- [What is being asked] Return, word for word, the lines of the listing below from the one with "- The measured" through the one with "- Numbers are", and no other lines.
◆ ◆ ◆ ◆ ◆ ◆ ◆
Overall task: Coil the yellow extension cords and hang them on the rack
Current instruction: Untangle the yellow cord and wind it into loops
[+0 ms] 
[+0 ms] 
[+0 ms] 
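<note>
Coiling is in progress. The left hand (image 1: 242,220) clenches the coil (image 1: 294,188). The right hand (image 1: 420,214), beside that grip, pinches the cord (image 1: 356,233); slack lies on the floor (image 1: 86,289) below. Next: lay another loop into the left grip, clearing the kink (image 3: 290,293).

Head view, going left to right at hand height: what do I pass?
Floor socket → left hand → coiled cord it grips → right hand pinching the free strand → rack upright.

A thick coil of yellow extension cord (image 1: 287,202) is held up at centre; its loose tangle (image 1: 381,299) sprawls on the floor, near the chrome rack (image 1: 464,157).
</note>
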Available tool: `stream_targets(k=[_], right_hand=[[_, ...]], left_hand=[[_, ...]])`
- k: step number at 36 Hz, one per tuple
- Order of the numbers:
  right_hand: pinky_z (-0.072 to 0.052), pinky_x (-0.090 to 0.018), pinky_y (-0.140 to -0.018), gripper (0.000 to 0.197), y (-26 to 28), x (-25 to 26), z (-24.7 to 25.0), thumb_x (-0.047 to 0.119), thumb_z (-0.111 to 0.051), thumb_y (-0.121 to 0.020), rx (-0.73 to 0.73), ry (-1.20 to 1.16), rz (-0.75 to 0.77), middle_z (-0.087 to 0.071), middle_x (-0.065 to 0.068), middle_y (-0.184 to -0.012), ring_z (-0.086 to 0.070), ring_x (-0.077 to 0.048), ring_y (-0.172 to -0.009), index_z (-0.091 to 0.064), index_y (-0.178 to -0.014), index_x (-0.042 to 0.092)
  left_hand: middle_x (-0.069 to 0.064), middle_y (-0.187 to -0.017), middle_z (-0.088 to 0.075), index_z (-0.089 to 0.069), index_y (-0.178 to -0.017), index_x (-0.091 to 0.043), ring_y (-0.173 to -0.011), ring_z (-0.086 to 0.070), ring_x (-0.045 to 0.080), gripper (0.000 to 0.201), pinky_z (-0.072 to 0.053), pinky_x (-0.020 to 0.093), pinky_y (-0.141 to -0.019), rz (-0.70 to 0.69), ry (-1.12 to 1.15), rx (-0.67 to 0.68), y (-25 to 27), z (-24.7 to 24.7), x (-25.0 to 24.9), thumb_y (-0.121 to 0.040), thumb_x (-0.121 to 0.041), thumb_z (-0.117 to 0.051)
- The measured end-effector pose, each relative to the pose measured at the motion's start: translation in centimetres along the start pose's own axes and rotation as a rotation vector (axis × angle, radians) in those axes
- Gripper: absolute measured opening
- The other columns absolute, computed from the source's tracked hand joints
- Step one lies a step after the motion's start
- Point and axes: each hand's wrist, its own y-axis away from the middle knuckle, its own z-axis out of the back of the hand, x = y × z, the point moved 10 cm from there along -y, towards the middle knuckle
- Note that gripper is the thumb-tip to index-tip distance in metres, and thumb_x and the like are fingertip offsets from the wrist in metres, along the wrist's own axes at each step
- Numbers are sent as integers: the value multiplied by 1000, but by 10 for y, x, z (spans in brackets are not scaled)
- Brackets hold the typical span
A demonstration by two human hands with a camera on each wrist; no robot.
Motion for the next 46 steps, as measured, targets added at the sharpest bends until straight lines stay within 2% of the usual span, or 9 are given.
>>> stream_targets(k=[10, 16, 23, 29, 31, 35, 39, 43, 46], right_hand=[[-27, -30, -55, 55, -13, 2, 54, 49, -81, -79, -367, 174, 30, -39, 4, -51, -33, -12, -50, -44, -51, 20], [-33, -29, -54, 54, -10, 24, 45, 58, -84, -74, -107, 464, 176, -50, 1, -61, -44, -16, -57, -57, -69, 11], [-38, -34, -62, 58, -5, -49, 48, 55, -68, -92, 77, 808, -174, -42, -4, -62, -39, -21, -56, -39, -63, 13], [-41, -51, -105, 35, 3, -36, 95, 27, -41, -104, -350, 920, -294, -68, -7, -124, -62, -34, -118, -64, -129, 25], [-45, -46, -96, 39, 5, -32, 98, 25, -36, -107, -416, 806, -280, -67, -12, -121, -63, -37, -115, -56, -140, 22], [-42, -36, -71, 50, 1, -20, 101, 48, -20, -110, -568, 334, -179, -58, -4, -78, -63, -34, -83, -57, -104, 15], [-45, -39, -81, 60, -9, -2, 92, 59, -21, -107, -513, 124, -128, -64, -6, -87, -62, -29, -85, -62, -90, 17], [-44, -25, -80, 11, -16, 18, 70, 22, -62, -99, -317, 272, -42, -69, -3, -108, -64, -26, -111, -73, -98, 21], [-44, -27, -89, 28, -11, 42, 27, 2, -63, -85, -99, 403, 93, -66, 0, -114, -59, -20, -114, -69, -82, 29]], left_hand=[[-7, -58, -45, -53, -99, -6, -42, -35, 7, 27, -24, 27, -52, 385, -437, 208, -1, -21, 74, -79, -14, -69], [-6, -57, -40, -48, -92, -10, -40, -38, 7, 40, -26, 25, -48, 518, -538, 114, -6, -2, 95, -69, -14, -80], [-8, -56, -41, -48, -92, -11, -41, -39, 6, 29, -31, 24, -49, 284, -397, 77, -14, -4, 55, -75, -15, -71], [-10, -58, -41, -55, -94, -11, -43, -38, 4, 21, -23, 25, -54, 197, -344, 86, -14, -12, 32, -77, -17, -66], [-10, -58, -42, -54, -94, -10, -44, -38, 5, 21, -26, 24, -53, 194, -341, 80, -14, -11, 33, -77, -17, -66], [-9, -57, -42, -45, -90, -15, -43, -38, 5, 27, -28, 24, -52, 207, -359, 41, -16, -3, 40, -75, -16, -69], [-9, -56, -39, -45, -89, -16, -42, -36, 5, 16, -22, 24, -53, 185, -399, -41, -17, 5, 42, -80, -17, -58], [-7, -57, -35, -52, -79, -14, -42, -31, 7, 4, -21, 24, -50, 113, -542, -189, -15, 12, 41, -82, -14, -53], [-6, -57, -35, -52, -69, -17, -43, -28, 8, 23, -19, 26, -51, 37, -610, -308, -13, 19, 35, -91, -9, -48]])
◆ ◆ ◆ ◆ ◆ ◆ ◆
- [Exercise response]
- The measured end-effector pose, each relative to the pose measured at the motion's start: translation in centimetres along the start pose's own axes and rotation as a rotation vector (axis × angle, radians) in those axes
- Gripper: absolute measured opening
- The other columns absolute, computed from the source's tracked hand joints
- Step one lies a step after the motion's start
- Point and axes: each hand's wrist, its own y-axis away from the middle knuckle, its own z-axis out of the back of the hand, x = y × z, the point moved 10 cm from there along -y, towards the middle knuckle
- Note that gripper is the thumb-tip to index-tip distance in metres, and thumb_x and the like are fingertip offsets from the wrist in metres, along the wrist's own axes at each step
- Numbers are sent as integers: the value multiplied by 1000, but by 10 for y, x, z (spans in brackets are not scaled)

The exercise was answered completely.